2015-09-11 Thread Quincey Morris
On Sep 11, 2015, at 15:49 , Alex Hall  wrote:
> 
> I followed all of that, and I see what you're saying. The binding to an array 
> is, to it, no different than binding to a boolean or a string, it's just a 
> single object. But how does a binding know what it's accessing? I figured it 
> was down to the type of object being bound to; bind to an array, and you've 
> got a 1-to-many, bind to, say, an integer, and you've got a 1-to-1. It sounds 
> like it's more in what methods the view controller (in my case) implements.

It’s all about context. Each UI element (KVC “client”) knows what kind of 
relationship it’s expecting. A text field needs a scalar value, so it expects a 
one-to-one relationship to be named by the property. A table view needs row 
data, so it expects an indexed one-to-many relationship.

When a client asks for information via KVC, the message that gets sent may or 
may not be specific to a particular kind of relationship.

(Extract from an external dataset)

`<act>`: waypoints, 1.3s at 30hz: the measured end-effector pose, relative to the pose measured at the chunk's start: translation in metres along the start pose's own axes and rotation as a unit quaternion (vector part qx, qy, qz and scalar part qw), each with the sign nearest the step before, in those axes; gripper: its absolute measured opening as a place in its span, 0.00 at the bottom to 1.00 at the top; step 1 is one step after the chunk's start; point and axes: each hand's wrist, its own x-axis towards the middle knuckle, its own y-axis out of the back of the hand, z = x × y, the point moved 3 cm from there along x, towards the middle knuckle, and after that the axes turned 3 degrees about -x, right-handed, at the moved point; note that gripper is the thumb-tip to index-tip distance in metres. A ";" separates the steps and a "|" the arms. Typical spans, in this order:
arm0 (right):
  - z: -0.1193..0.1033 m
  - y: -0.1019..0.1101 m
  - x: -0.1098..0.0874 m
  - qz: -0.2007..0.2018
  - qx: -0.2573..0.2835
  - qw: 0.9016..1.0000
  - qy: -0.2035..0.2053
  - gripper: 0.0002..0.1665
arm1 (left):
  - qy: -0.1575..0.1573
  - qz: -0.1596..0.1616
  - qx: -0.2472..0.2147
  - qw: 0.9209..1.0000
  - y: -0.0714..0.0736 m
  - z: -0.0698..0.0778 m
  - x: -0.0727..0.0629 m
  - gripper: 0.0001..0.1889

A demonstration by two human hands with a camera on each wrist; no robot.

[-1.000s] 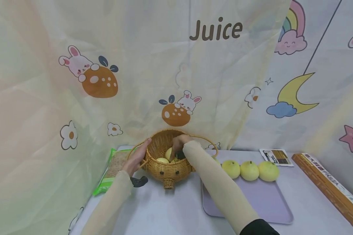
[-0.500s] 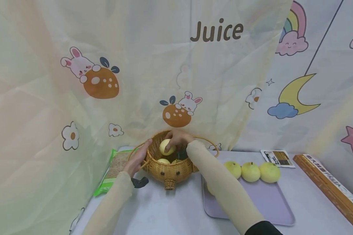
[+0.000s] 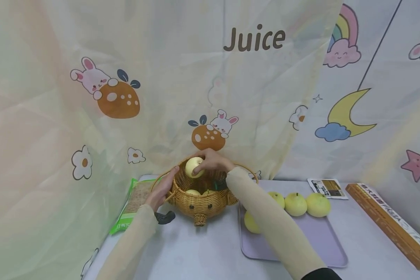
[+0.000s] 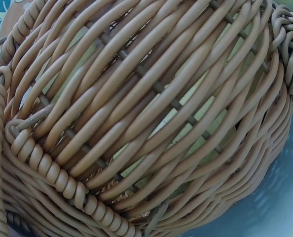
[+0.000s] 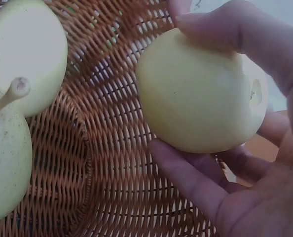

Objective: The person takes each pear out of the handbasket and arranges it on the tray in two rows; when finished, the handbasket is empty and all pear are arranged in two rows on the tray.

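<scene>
My right hand pinches a pale yellow pear over the back left of the wicker basket. In the right wrist view, thumb and fingers sit around this pear, clear of the basket's floor. More pears lie inside the basket, one with its stem showing. My left hand rests along the basket's left side, fingertips by the rim; how its fingers are bent is hidden. The left wrist view holds only the basket's weave, with pale fruit behind the gaps.
A lilac tray with several yellow pears lies to the right, partly under my right sleeve. Farther right are a small packet and a long brown box. A green package lies left of the basket. A printed curtain hangs behind.
My right hand has come up from inside the basket with the pear in its fingers, moving up and slightly left. The left hand has stayed at the basket's side.
</scene>
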 end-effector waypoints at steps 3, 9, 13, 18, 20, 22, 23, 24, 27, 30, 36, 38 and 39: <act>-0.001 0.003 -0.002 0.011 0.023 0.999 0.018 0.37 | 0.000 0.000 0.002 1.000 0.000 0.000 -0.001 0.50; -0.003 0.010 -0.011 0.050 0.061 0.996 0.045 0.38 | 0.004 -0.002 0.000 1.000 0.001 -0.001 -0.002 0.48; -0.005 0.015 -0.021 0.074 0.047 0.995 0.055 0.43 | 0.006 -0.001 0.003 1.000 0.002 -0.002 -0.002 0.50; -0.006 0.022 -0.039 0.093 0.048 0.992 0.064 0.40 | 0.011 0.001 0.002 1.000 0.002 -0.003 0.000 0.51; -0.006 0.025 -0.047 0.093 0.050 0.992 0.070 0.37 | 0.013 0.001 0.003 1.000 0.002 -0.003 0.000 0.51; -0.004 0.028 -0.054 0.092 0.050 0.992 0.072 0.37 | 0.017 0.004 0.004 1.000 0.003 -0.003 -0.001 0.51; -0.003 0.030 -0.058 0.092 0.050 0.992 0.073 0.38 | 0.018 0.006 0.004 1.000 0.003 -0.002 -0.002 0.51; -0.001 0.031 -0.061 0.094 0.052 0.992 0.072 0.38 | 0.018 0.006 0.005 1.000 0.002 -0.002 -0.002 0.51; 0.003 0.036 -0.071 0.101 0.058 0.991 0.069 0.37 | 0.017 0.008 0.009 1.000 0.003 -0.001 -0.002 0.51; 0.006 0.040 -0.082 0.108 0.065 0.989 0.071 0.34 | 0.017 0.007 0.013 1.000 0.003 -0.002 -0.002 0.51; 0.007 0.047 -0.105 0.110 0.080 0.987 0.087 0.25 | 0.016 0.004 0.010 1.000 0.002 -0.002 -0.001 0.51; 0.009 0.051 -0.111 0.109 0.080 0.987 0.090 0.21 | 0.014 0.001 0.010 1.000 0.001 -0.002 -0.001 0.51; 0.009 0.053 -0.115 0.109 0.079 0.987 0.091 0.19 | 0.013 0.000 0.010 1.000 0.001 -0.002 -0.001 0.50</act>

So you actually have 
to start breaking things down into cases.

For a text field that wants to retrieve a model value (a scalar), it uses the 
KVC method ‘valueForKey:’ (or possibly ‘valueForKeyPath:’, which is a 
convenience method in KVC that breaks a key path into individual keys, and 
invokes ‘valueForKey:’ sequentially). KVC figures out how to retrieve the 
value, and does things like transforming a numeric property value into a 
NSNumber object, since everything has to be an object for KVC.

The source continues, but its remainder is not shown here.